**Assignment:**
Could you set down exactly the lines of the data below, starting at the one that holds "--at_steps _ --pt" and ending at the one that holds "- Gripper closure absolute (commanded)", both included, and only those?

**Supplied data:**
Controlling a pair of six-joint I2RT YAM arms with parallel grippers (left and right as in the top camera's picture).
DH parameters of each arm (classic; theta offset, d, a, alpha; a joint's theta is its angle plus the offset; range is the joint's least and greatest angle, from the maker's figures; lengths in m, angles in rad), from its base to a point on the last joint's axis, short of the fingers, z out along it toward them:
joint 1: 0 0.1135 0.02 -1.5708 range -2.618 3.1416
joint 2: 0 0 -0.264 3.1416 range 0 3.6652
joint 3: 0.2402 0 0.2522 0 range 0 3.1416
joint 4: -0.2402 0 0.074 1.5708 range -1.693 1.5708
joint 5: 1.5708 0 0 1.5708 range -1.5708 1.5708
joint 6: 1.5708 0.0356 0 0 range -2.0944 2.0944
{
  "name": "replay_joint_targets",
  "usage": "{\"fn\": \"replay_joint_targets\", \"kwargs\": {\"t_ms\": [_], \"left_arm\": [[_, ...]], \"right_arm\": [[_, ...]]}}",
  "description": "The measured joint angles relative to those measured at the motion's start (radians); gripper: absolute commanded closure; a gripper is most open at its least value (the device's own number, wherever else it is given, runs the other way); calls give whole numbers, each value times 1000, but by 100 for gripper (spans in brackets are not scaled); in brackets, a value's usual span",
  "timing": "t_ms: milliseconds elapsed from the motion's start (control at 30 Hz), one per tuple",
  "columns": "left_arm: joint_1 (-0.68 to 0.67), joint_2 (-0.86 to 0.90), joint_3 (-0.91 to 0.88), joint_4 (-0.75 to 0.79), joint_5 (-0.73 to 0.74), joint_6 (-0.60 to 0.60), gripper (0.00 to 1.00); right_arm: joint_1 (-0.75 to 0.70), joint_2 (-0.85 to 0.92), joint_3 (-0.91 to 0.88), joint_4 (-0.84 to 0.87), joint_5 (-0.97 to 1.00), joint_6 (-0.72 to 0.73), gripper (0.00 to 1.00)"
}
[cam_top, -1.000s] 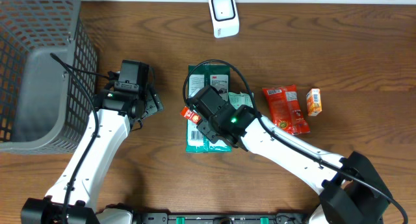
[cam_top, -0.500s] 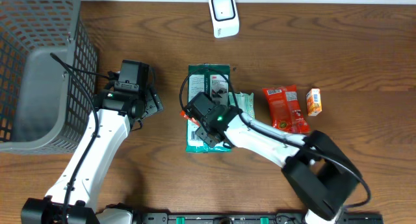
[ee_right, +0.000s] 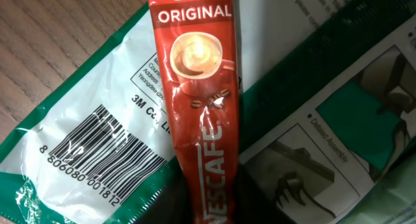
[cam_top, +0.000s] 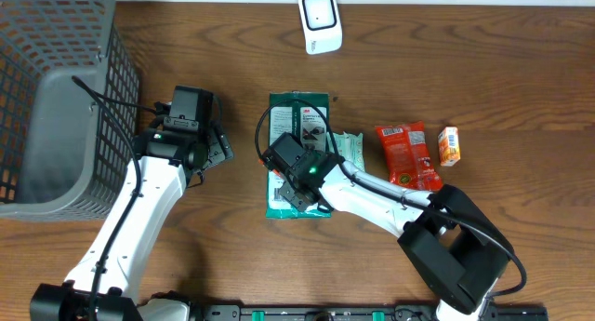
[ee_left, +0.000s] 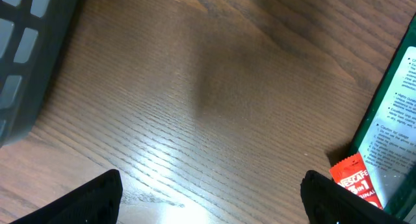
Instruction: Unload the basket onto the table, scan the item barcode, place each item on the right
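Item 1: red Nescafé coffee stick. It lies lengthwise across the green 3M package, touching it. The right wrist view shows its "Original" print and cup picture facing up. Its red end also peeks out at the package's edge in the left wrist view.

Item 2: green 3M package, flat on the wooden surface near the middle. A barcode is printed on its white panel just beside the stick.

Item 3: white scanner, at the far edge of the surface, well apart from the stick.

Item 4: right gripper, down over the package and hiding the stick from above. We cannot tell whether it pinches the stick.

Item 5: left gripper, fingers spread wide over bare wood, holding nothing, between the basket and the package.

Item 6: grey mesh basket, at the left edge.

Item 7: pale green packet, just beside the 3M package. A red snack packet lies further right, and a small orange box beyond it.
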Motion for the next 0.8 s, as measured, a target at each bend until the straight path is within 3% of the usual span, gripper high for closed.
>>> {"fn": "replay_joint_targets", "kwargs": {"t_ms": [100,367,800], "left_arm": [[0,0,0,0,0,0,12],[0,0,0,0,0,0,12],[0,0,0,0,0,0,12]], "right_arm": [[-3,-5,0,-2,2,2,99],[-51,-84,0,-2,-114,45,99],[-324,-107,0,18,-646,203,99]]}}
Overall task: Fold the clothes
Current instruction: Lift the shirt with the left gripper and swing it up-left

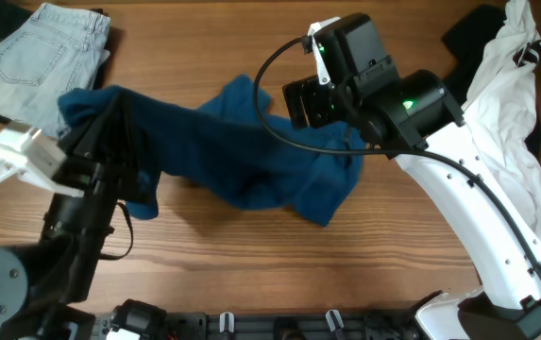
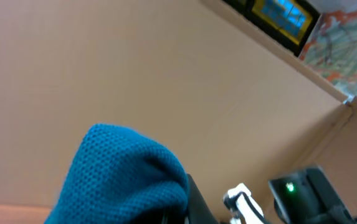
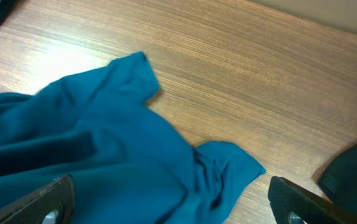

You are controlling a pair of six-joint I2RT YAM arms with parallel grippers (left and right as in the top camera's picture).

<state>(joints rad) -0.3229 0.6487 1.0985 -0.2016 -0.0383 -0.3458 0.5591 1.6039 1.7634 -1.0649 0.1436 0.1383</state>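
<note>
Wood-grain table [image 1: 251, 255]. The teal shirt [image 1: 251, 156] lay bunched mid-table, one end lifted in your left gripper [image 1: 95, 111], pinched tight. Your right gripper [image 3: 172, 208] hovered spread above it, empty. Risk: a hard pull could slip that pinch or drag the bunch.

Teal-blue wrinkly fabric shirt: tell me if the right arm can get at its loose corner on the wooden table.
Probably yes. The right gripper hangs open above the teal-blue fabric shirt, whose corner lies bare on the wooden table below it, nothing covering it.
</note>
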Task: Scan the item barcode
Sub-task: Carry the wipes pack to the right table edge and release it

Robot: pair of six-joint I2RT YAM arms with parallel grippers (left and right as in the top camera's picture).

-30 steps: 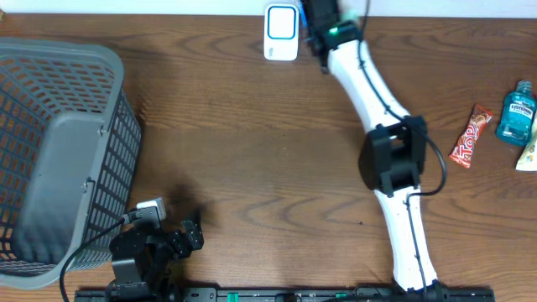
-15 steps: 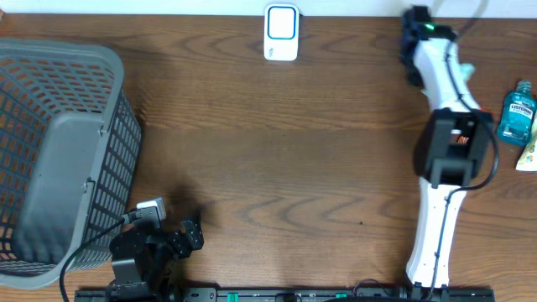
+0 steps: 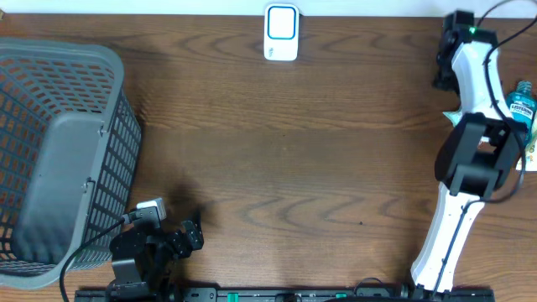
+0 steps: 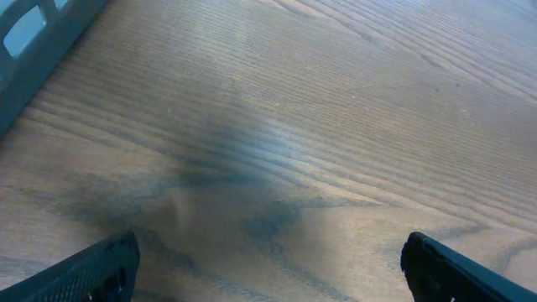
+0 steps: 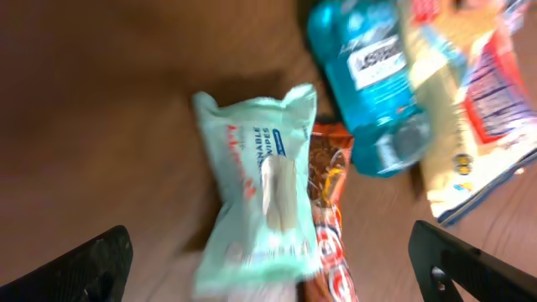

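Right wrist, right claw (image 5: pixel 273 267) spread wide, empty, over wipes pack (image 5: pixel 260 193), left claw (image 4: pixel 270 270) likewise

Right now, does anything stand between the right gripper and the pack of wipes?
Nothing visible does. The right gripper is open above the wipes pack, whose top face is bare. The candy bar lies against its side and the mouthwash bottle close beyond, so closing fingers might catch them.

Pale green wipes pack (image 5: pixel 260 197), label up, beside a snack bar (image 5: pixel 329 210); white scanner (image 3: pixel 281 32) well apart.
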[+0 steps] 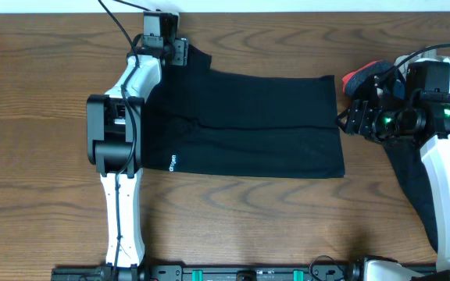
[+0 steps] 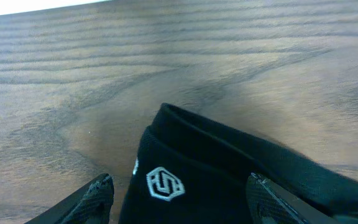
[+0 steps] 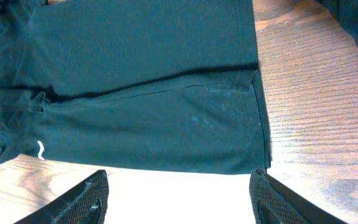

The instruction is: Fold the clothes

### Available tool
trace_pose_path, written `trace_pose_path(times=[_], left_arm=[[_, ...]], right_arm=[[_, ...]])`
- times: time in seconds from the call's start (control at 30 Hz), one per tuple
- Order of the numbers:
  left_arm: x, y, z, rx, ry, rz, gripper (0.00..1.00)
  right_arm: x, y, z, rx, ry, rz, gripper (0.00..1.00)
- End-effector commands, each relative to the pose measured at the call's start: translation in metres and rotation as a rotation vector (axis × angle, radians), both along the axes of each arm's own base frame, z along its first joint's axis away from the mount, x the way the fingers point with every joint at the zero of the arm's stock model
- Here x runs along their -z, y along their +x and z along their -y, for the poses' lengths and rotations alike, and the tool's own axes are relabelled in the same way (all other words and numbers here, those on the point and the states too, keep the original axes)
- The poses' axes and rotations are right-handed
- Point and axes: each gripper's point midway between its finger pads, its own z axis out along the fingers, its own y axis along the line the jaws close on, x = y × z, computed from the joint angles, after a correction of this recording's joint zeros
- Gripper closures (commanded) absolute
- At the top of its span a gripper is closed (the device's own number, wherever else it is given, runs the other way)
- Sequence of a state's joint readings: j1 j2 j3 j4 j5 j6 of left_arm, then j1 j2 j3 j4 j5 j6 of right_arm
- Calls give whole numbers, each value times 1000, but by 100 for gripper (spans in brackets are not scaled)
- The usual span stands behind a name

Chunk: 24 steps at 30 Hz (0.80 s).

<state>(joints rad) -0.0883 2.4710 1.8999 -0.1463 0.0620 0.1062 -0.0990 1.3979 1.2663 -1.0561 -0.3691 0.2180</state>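
Left gripper (image 2: 179,186) hanging open over the collar (image 2: 185,121) of the black T-shirt (image 1: 248,125), right gripper (image 3: 178,180) hanging open at its hem (image 3: 254,87)
Both are holding nothing. The shirt is lying flat, folded into a rectangle, in the middle of the wooden table (image 1: 37,117), its white logo (image 2: 165,183) sitting between the left fingers (image 2: 98,198). Beyond the hem, a red-edged black garment (image 1: 366,76) is lying heaped beside the right arm (image 1: 444,164)
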Motion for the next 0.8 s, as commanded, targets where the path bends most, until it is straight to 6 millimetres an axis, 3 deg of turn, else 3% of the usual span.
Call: trace_pose_path(times=[0.0,0.17,0.4,0.5,0.63,0.77], left_arm=[[-6,9,-6,-11,22,36,34],[1,7,-7,-11,23,18,43],[33,-11,-4,9,10,-94,53],[37,-17,-4,9,12,-121,70],[23,-22,-5,8,15,-133,91],[-11,-29,-6,16,24,-134,94]], right_arm=[[2,-2,-1,-12,9,-7,30],[2,-4,-1,-11,10,-17,33],[4,-8,-1,-5,14,-36,34],[4,-9,-2,-5,15,-42,34],[3,-6,-1,-4,9,-29,34],[1,9,10,17,-49,32,39]])
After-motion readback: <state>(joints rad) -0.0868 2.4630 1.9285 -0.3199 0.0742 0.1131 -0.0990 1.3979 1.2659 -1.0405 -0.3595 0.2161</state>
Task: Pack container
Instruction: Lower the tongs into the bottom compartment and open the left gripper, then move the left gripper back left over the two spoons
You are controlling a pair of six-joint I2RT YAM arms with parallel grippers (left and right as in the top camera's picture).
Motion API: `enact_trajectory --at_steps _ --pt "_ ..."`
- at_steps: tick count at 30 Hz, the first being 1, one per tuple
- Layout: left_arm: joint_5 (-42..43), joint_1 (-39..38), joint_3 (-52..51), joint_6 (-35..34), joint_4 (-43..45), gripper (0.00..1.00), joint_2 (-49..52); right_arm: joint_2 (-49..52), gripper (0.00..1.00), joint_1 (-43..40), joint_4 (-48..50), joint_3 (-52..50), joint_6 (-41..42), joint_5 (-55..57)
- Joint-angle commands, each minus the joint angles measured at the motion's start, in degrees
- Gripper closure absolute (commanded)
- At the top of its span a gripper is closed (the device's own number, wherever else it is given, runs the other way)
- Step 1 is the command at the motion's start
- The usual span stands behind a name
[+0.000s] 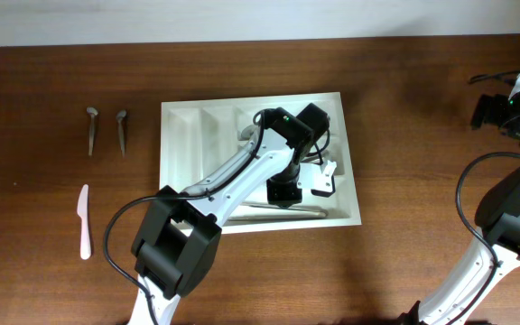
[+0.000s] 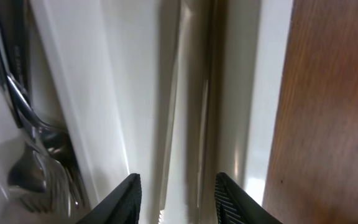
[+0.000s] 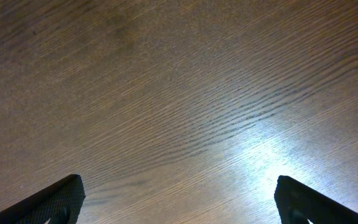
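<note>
Container (image 1: 177, 135) lies central on the table (image 1: 61, 72), long axis left-right, directly under our left gripper (image 2: 176, 196), jaws apart above a knife (image 2: 194, 74) in its nearest compartment; right gripper (image 3: 179, 208), also spread, hovers well apart.

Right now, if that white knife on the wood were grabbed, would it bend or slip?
The white knife looks like thin plastic, so probably light and slightly bendy. It lies flat on the table, so gripping its edges may be fiddly. Being flat, it shouldn't roll.
</note>
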Motion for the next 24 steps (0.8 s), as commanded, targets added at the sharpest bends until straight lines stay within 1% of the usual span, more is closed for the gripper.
enact_trajectory --at_steps 1,2,3,5,6,7,11,13,16,19,21,24 --pt "-2.40 0.09 0.52 0.72 0.81 0.59 0.50 -0.68 0.01 0.22 0.13 -0.20 0.52 -0.11" --pt "-4.33 0.09 1.25 0.59 0.83 0.53 0.50 -0.68 0.01 0.22 0.15 -0.20 0.52 -0.11" --pt "-7.17 0.09 2.40 -0.37 0.83 0.42 0.50 -0.68 0.01 0.22 0.15 -0.20 0.52 -0.11" --pt "-13.31 0.09 5.46 -4.07 1.25 0.27 0.50 -0.68 0.01 0.22 0.15 -0.20 0.52 -0.11" --pt "-16.63 0.20 7.72 -6.80 1.81 0.16 0.50 -0.68 0.01 0.22 0.15 -0.20 0.52 -0.11" --pt "-18.34 0.35 9.66 -8.52 2.21 0.01 0.50 -0.68 0.01 0.22 0.15 -0.20 0.52 -0.11" --pt "-19.52 2.49 18.97 -14.19 3.61 0.01 0.50 -0.68 0.01 0.22 0.15 -0.20 0.52 -0.11" --pt "-20.04 4.70 23.50 -18.36 3.21 0.01 0.48 -0.68 0.01 0.22 0.13 -0.20 0.52 -0.11" --pt "-21.38 9.68 28.87 -24.65 0.55 0.01 0.46 -0.68 0.01 0.22 0.13 -0.20 0.52 -0.11" --pt "-21.29 16.85 30.23 -29.09 -1.03 0.01 0.46 -0.68 0.01 0.22 0.15 -0.20 0.52 -0.11" --pt "-18.14 22.38 30.16 -30.88 -1.42 0.01 0.52 -0.68 0.01 0.22 0.15 -0.20 0.52 -0.11" --pt "-6.21 29.57 30.05 -30.86 -1.75 0.01 0.52 -0.68 0.01 0.22 0.15 -0.20 0.52 -0.11"
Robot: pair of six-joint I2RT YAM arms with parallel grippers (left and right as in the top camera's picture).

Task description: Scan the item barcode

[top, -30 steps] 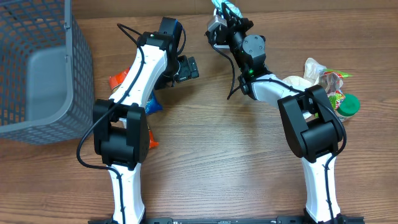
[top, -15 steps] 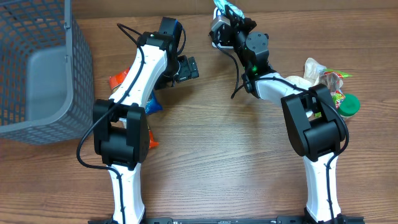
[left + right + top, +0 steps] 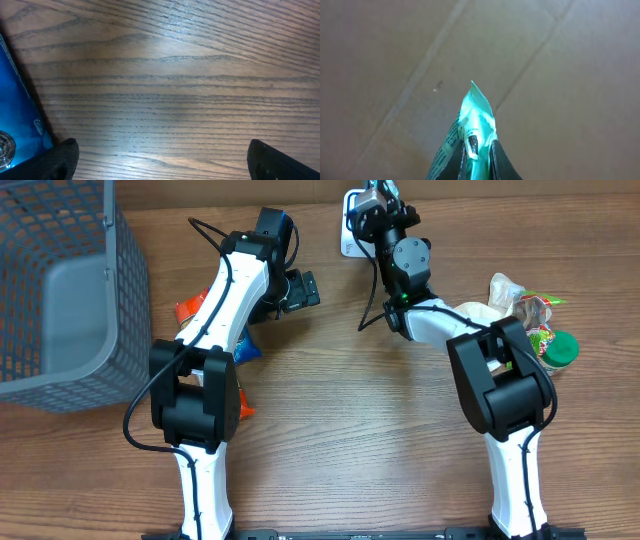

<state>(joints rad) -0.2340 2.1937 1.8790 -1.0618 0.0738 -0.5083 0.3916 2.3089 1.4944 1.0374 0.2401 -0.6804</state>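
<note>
A teal packet (image 3: 477,112) is clamped in the right gripper (image 3: 480,149); the left gripper (image 3: 162,159) is spread wide apart.

Wooden table (image 3: 340,430) carries a grey basket (image 3: 125,290) far left, packets (image 3: 188,310) left of middle, a white pad (image 3: 350,242) at the far edge, bags (image 3: 505,295) and a jar (image 3: 562,350) right

Mock shop checkout staged in a robotics lab. A brown wood-grain tabletop (image 3: 340,440) carries a grey plastic mesh shopping basket (image 3: 130,270) on one side and, on the other, a heap of wrapped snack packets (image 3: 520,305) beside a green-lidded jar (image 3: 562,350). A teal foil packet (image 3: 477,112) is further merchandise. A white-and-black left robot arm (image 3: 225,300) and matching right robot arm (image 3: 500,380) stand on the tabletop. Plain brown cardboard (image 3: 560,75) forms the backdrop.
</note>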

**Answer box:**
Motion API: `enact_trajectory --at_steps _ --pt "_ ..."`
- at_steps: tick count at 30 Hz, the first being 1, one per tuple
- Layout: left_arm: joint_5 (-42..43), joint_1 (-39..38), joint_3 (-52..51), joint_6 (-35..34), joint_4 (-43..45), gripper (0.00..1.00), joint_2 (-49..52); right_arm: joint_2 (-49..52), gripper (0.00..1.00), joint_1 (-43..40), joint_4 (-48..50), joint_3 (-52..50), joint_6 (-41..42), joint_5 (-55..57)
- Joint-angle commands, each minus the joint angles measured at the motion's start, in degrees
- Gripper closure absolute (commanded)

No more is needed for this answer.